## What you have to do
In the records below, repeat word for word only the lines starting at the one that contains "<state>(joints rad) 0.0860" and ending at the one that contains "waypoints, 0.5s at", pictures excluded.

═══ Entries supplied ═══

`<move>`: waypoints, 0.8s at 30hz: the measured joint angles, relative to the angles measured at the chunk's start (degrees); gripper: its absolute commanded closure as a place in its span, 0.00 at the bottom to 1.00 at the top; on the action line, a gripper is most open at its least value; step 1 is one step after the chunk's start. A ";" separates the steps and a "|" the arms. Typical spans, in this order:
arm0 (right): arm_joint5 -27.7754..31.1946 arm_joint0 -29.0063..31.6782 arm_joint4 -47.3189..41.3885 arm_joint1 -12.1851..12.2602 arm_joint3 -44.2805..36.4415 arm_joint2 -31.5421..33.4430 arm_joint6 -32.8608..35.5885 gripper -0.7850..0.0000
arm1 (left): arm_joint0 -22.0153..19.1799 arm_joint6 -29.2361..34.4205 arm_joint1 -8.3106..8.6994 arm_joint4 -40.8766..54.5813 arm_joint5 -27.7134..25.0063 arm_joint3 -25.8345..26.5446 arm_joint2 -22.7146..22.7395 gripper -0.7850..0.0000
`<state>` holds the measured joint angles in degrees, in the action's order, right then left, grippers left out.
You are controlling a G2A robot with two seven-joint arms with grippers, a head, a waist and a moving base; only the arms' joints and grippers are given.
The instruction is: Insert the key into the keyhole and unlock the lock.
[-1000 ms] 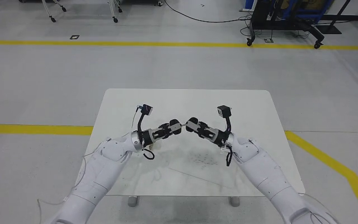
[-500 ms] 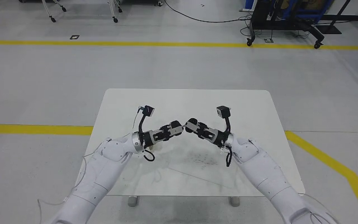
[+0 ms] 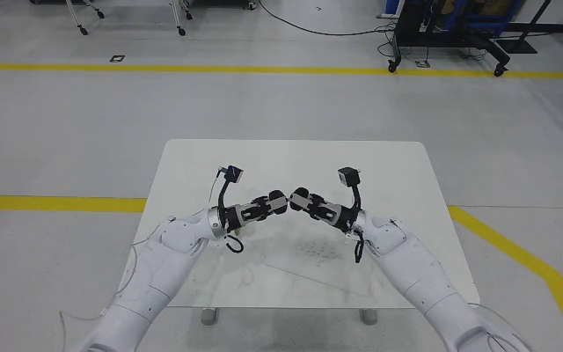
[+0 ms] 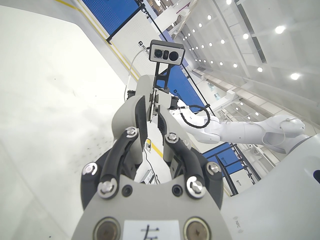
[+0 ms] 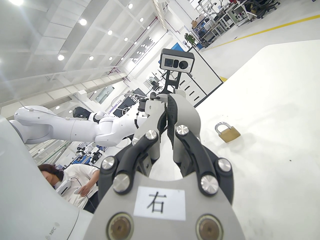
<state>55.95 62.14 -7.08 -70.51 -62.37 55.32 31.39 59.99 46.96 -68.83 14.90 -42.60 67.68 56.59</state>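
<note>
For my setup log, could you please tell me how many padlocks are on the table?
1: a brass padlock lying on the white table near the right pincer; others may be hidden from view.

print log | white rectangular paper sticker (image 4: 151, 231), one black character, on the grey base plate of the left gripper (image 4: 151, 111) | second white paper sticker (image 5: 160, 203), a different single black character, on the grey base plate of the right gripper (image 5: 166, 106) | white logo lettering, repeated, on blue wall panels (image 4: 112, 3) | dark logo lettering on white perforated panel (image 4: 125, 36)
</note>
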 measured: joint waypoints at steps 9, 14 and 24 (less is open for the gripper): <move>-0.12 0.01 -0.38 0.05 -0.08 -0.04 0.44 0.00 | 0.05 -0.46 0.05 -1.59 -0.64 0.10 0.05 1.00; -0.19 0.02 -0.47 0.05 -0.06 -0.03 0.43 0.00 | 0.29 -3.31 0.37 -2.88 -0.47 -0.08 1.86 1.00; -0.73 0.13 0.19 0.09 -0.37 0.06 0.26 0.00 | 0.69 -4.56 0.44 -3.87 0.51 0.58 2.17 1.00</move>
<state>55.22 62.27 -6.90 -70.42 -62.74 55.38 31.66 60.68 42.40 -68.40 11.03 -42.09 68.26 58.75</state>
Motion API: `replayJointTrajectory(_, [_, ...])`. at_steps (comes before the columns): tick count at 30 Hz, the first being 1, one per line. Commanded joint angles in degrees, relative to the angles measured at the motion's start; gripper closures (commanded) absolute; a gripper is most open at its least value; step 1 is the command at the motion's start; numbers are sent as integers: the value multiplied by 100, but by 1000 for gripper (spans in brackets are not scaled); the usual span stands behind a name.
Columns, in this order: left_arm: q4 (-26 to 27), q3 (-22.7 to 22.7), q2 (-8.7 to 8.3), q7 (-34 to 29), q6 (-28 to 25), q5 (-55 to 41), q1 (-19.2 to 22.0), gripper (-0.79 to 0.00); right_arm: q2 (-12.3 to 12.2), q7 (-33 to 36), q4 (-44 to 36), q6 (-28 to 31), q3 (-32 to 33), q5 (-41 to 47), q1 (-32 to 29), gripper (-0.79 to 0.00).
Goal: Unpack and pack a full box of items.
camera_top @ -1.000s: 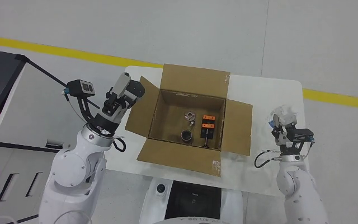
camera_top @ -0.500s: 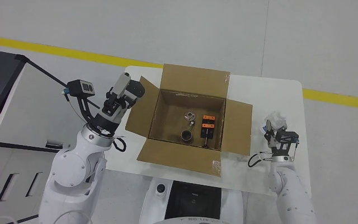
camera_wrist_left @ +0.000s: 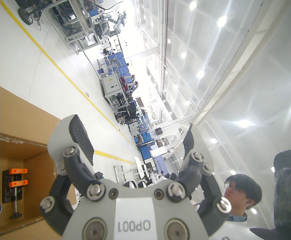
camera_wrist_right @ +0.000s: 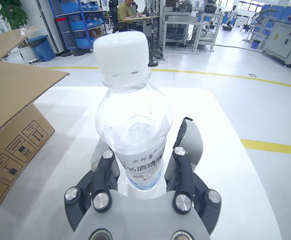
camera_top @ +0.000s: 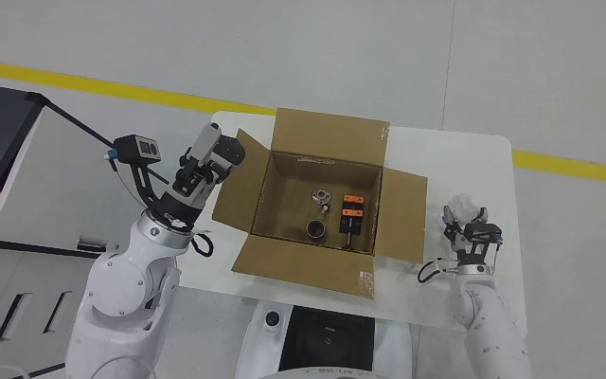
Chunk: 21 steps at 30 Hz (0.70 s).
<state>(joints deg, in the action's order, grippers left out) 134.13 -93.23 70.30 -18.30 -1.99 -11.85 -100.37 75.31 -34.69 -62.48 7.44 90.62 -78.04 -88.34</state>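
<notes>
The place is a large robotics workshop hall. Beyond the white tabletop (camera_wrist_right: 204, 109), a pale floor marked with yellow lines (camera_wrist_right: 216, 73) is seen, and blue bin racks (camera_wrist_right: 77, 25) and wired workbenches (camera_wrist_right: 186, 27) are set behind it. High above the tabletop, rows of ceiling lamps (camera_wrist_left: 221, 21) are hung.

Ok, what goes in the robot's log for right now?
left gripper open, beside box | right gripper around bottle, right of box | clamp in box
</notes>
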Motion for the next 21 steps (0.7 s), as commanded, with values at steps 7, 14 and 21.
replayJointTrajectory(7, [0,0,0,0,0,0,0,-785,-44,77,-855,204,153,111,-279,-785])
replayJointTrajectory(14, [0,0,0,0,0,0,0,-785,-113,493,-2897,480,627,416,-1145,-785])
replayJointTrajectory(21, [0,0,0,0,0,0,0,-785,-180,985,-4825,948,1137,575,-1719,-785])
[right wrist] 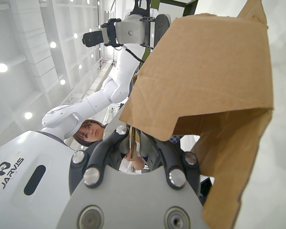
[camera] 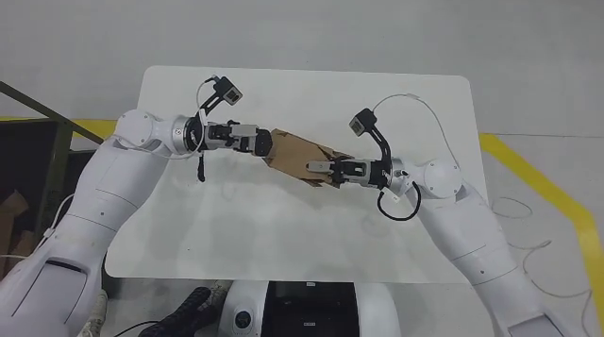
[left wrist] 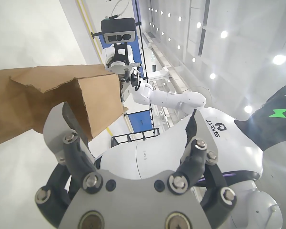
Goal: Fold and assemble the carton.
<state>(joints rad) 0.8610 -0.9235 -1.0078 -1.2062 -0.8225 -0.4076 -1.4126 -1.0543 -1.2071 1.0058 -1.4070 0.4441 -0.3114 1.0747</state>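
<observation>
The right gripper (right wrist: 135, 141) has fingers clamped on the carton (right wrist: 205, 67); the left gripper (left wrist: 129, 109) has fingers apart. Seat its edge deep before closing.

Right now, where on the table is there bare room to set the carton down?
Bare room lies between the carton and the near edge of the table, and again along the far edge beyond both arms. The middle is crowded: the left gripper and right gripper meet at the carton there.

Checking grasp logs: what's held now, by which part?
The carton, by a flap edge at one end, in the right gripper. Left gripper open, holds nothing.
</observation>
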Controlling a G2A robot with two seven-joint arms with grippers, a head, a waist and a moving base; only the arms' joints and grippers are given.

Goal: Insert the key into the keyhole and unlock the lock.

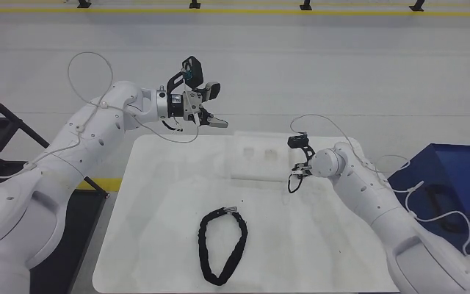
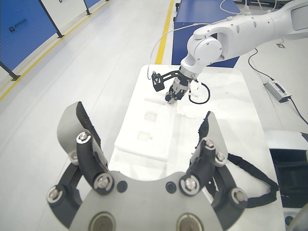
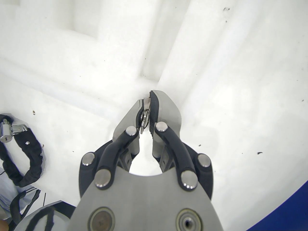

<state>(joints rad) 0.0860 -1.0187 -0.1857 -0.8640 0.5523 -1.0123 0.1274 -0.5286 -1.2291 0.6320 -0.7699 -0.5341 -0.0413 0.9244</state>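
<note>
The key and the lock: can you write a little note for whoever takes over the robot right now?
Right gripper: shut on the key, low beside the end of the foam block.
Left gripper: open and empty, raised over the far left corner of the table.
Chain lock: lies in a loop on the table's near part, with its lock cylinder at the loop's far end, untouched.
Done: the key is gripped.
Left: carry the key to the keyhole, push it in, turn it to unlock. The left gripper may need to steady the cylinder.
</note>
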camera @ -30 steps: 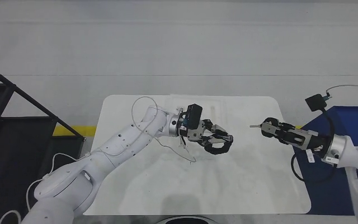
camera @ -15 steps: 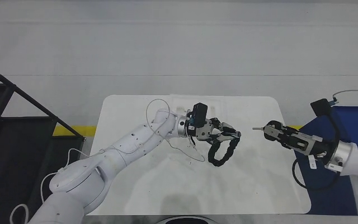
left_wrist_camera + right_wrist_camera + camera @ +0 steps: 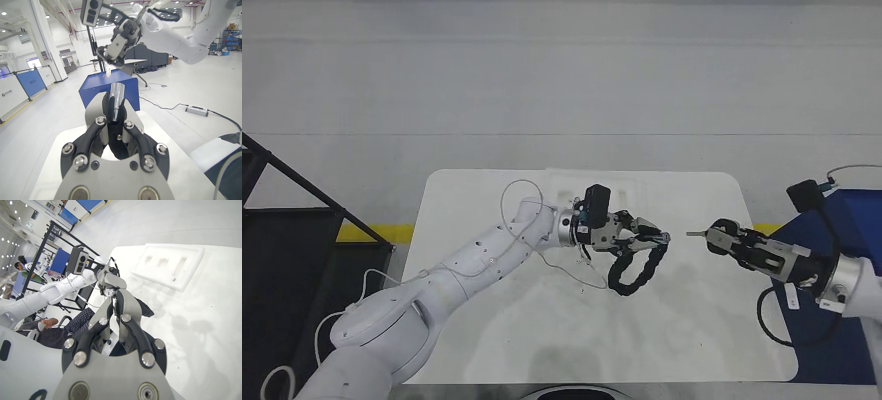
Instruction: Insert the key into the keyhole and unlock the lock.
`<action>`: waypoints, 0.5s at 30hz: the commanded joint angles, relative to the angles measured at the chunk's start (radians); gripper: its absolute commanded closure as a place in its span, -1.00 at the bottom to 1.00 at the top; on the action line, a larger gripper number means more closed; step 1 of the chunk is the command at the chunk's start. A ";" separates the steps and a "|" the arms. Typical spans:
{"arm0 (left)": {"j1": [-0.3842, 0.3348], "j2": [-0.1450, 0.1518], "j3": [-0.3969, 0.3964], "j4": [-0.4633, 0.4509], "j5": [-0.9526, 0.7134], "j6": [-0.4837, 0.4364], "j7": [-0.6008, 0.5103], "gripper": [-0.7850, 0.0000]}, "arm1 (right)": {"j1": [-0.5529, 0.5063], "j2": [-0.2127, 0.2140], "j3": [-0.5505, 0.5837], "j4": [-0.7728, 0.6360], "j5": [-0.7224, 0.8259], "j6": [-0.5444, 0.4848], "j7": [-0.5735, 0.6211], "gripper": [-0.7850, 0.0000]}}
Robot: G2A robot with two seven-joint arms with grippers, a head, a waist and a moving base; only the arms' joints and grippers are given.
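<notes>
A pale grey floor [image 3: 542, 80] runs round a white table [image 3: 702, 330] with rounded corners. At the far left of the top view stands a black frame [image 3: 302, 185], with a yellow stripe [image 3: 372, 232] on the floor between it and the table.

Near the middle of the frame the left gripper [image 3: 647, 240] hangs above the table, fingers clamped on the lock [image 3: 632, 275]. Its black loop droops below the fingers, and its chrome barrel [image 3: 117, 100] pokes out past them towards the right.

Just right of centre, the key [image 3: 697, 233] is pinched in the closed right gripper [image 3: 720, 237], blade aimed at the barrel, with a clear gap between them. The keyhole I cannot quite make out.

A blue cabinet [image 3: 832, 355] sits at the right edge.

On the table lies a white foam tray [image 3: 162, 278] with three recesses.

One lock, one key, two grippers, one tray.
</notes>
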 commanded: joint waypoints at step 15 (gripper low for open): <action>-0.048 -0.001 0.146 0.050 0.084 0.159 0.192 1.00 | -0.074 0.008 -0.011 -0.140 -0.223 -0.038 -0.043 1.00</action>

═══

## Exercise solution
<state>(joints rad) 0.0860 -1.0187 -0.1857 -0.8640 0.5523 -1.0123 0.1274 -0.5286 -1.2291 0.6320 -0.7699 -0.5341 -0.0413 0.9244</state>
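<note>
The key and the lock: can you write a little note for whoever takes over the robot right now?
Right gripper: shut on the key, low beside the end of the foam block.
Left gripper: open and empty, raised over the far left corner of the table.
Chain lock: lies in a loop on the table's near part, with its lock cylinder at the loop's far end, untouched.
Done: the key is gripped.
Left: carry the key to the keyhole, push it in, turn it to unlock. The left gripper may need to steady the cylinder.
</note>
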camera @ -30 steps: 
camera @ -15 steps: 
left_wrist_camera + right_wrist_camera + camera @ +0 steps: 
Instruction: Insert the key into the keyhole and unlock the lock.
`<action>`: waypoints, 0.5s at 30hz: the commanded joint angles, relative to the angles measured at the chunk's start (radians); gripper: its absolute commanded closure as a place in its span, -1.00 at the bottom to 1.00 at the top; on the action line, a larger gripper number means more closed; step 1 of the chunk is the command at the chunk's start. A ";" separates the steps and a "|" the arms. Typical spans:

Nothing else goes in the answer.